▶ WORK TASK: Across the material below, how many lines contain the word "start"? Give only the number.

:: DATA BLOCK ::

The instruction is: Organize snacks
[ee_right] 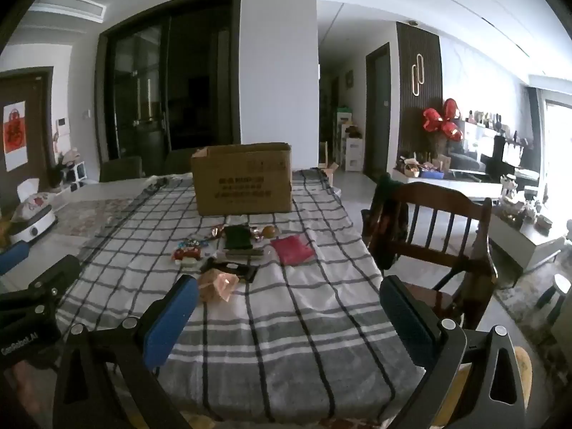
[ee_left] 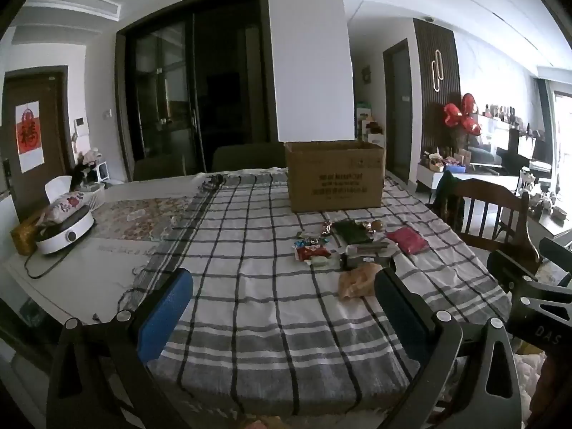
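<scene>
A pile of snack packets lies on the checked tablecloth (ee_left: 250, 307) in the middle of the table. It includes an orange packet (ee_left: 357, 280), a red flat packet (ee_left: 407, 240), a dark green packet (ee_left: 352, 232) and a red-white packet (ee_left: 310, 252). An open cardboard box (ee_left: 334, 177) stands behind them, also in the right wrist view (ee_right: 243, 178). My left gripper (ee_left: 282, 296) is open and empty, short of the pile. My right gripper (ee_right: 289, 304) is open and empty; the orange packet (ee_right: 216, 286) lies just past its left finger.
A wooden chair (ee_right: 429, 236) stands at the table's right side. A white round cooker (ee_left: 66, 232) with a floral pouch sits at the table's left. Dark chairs stand behind the table's far edge. The other gripper shows at the edge of each view.
</scene>
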Motion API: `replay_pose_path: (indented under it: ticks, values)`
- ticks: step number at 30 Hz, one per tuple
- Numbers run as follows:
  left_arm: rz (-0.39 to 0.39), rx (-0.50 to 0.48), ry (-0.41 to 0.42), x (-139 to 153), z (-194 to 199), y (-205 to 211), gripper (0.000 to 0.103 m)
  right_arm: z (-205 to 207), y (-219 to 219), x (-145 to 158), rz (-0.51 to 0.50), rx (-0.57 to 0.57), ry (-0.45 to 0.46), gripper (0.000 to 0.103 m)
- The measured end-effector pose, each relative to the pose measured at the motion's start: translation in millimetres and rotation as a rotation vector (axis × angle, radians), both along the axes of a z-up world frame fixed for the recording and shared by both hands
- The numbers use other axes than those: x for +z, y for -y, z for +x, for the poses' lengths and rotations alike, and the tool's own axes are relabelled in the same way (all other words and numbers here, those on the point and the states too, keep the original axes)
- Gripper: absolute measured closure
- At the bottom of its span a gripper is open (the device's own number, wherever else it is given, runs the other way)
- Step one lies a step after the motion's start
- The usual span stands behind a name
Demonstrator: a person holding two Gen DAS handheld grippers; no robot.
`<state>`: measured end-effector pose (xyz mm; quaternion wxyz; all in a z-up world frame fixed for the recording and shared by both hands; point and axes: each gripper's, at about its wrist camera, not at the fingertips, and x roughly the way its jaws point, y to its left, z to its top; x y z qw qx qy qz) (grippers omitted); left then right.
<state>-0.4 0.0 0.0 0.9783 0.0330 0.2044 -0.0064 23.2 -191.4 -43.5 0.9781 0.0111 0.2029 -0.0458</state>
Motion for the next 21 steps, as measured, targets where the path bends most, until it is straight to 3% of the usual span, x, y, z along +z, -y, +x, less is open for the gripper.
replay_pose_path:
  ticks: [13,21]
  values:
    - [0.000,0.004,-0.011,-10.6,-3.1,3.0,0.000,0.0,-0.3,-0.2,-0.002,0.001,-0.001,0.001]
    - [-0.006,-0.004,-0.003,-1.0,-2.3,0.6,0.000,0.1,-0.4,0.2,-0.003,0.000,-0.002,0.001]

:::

▶ RESPONSE AREA: 2